SELECT CUSTOMER_NAME, T.LOAN_NUMBER, S.AMOUNT
FROM BORROWER AS T, LOAN AS S
WHERE T.LOAN_NUMBER = S.LOAN_NUMBER

Tuples are useful for saving typing, but there are other reasons to use them: If you join a table to itself you must give it two different names otherwise referencing the table would be ambiguous. Tuples can be useful to give names to derived tables, and in some database systems it is required.
The name, "tuple" comes from the idea that a row is a tuple of values
(13, 'Karl', 1434).

The SQL Standards refers to the variables S and T as "correlation names". All commerical databases use a name other than tuple. In the MySQL and PostgreSQL manual, tuples are refered to as aliases rather than tuple variables.

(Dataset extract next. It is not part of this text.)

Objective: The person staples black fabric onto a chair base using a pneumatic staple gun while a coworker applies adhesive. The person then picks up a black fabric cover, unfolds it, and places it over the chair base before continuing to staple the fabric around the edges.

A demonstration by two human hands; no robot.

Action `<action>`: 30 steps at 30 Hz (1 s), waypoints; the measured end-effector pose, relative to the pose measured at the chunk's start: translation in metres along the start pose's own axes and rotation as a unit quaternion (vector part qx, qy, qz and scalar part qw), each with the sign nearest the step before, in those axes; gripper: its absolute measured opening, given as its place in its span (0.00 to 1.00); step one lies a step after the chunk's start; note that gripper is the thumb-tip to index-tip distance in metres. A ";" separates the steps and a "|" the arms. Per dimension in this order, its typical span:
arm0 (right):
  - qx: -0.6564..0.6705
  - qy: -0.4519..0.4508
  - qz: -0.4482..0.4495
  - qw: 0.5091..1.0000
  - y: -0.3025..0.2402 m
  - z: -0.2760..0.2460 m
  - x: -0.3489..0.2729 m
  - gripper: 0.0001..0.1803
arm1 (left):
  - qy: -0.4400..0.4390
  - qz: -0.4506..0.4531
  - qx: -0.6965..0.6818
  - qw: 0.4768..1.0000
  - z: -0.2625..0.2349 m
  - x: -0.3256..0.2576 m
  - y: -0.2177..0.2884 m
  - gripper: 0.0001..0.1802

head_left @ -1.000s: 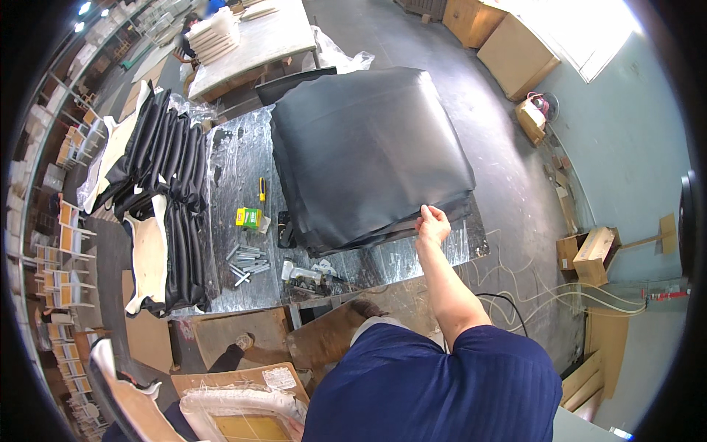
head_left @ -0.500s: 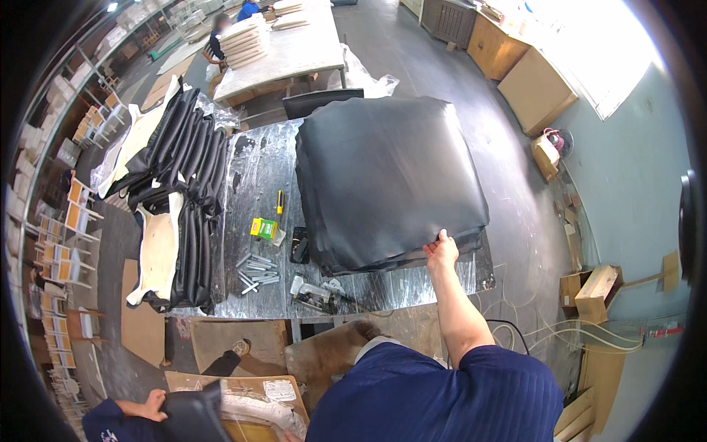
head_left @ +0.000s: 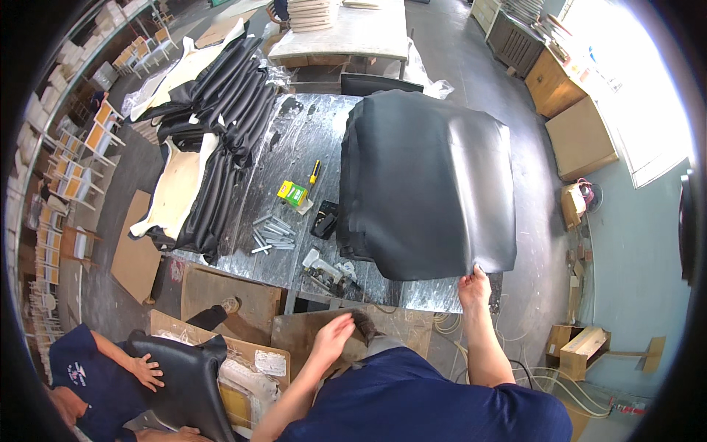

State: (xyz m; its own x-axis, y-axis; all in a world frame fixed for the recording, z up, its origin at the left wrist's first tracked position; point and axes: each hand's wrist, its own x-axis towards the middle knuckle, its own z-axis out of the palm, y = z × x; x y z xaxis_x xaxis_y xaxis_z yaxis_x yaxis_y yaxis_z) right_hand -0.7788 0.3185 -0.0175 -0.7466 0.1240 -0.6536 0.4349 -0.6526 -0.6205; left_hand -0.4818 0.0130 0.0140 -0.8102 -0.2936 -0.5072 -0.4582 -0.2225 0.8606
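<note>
A stack of black leather-like sheets (head_left: 412, 184) lies on the table. My right hand (head_left: 475, 287) pinches the front edge of the top sheet near its right corner, thumb on top. A raised fold runs from there across the sheet, and its right part sticks out beyond the table. My left hand (head_left: 333, 337) is in front of the table's near edge, fingers stretched and holding nothing. The nearest things to it are a clear plastic container (head_left: 324, 269) and small metal parts on the table corner.
On the plastic-covered table (head_left: 302, 132) lie several metal rods (head_left: 274, 236), a green-yellow box (head_left: 292, 193), a yellow cutter (head_left: 315, 172) and a black tool (head_left: 325, 219). Folded black covers (head_left: 228, 110) are piled at left. A co-worker (head_left: 88, 376) handles a black padded seat (head_left: 180, 376) at lower left.
My left hand has come into view from below. The top sheet's right side has lifted into a fold with my right hand on its edge. The view has turned; the co-worker's seat shows more.
</note>
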 end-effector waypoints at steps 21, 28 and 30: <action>-0.090 0.062 0.075 0.991 -0.012 -0.112 -0.068 0.13 | -0.018 -0.017 -0.329 0.944 0.044 0.213 0.077 0.17; -0.029 0.088 0.082 0.992 0.025 -0.127 -0.063 0.10 | 0.020 0.110 -0.104 0.988 0.026 0.183 0.101 0.20; -0.008 0.083 0.079 0.993 0.032 -0.135 -0.058 0.10 | 0.054 0.107 -0.102 0.988 0.021 0.168 0.099 0.22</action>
State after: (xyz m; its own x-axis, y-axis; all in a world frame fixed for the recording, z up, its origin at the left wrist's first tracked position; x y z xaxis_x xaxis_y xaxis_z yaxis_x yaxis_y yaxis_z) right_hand -0.6532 0.3915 -0.0578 -0.5761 0.1434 -0.8047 0.5493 -0.6611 -0.5111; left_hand -0.6711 -0.0385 0.0149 -0.8322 -0.4486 -0.3258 -0.1880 -0.3245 0.9270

The Oracle manual describes them as table aliases[1] or correlation names.
The SQL Server manual uses the term table alias.
[1] ALIAS: An alias is a temporary name assigned to a table or a column within a SQL statement and is used to refer to it elsewhere in the same statement (if a table) or in a SQL*Plus command (if a column). You can use the AS keyword to separate the column definition from its alias. When used for a table, the alias is referred to as a correlation name.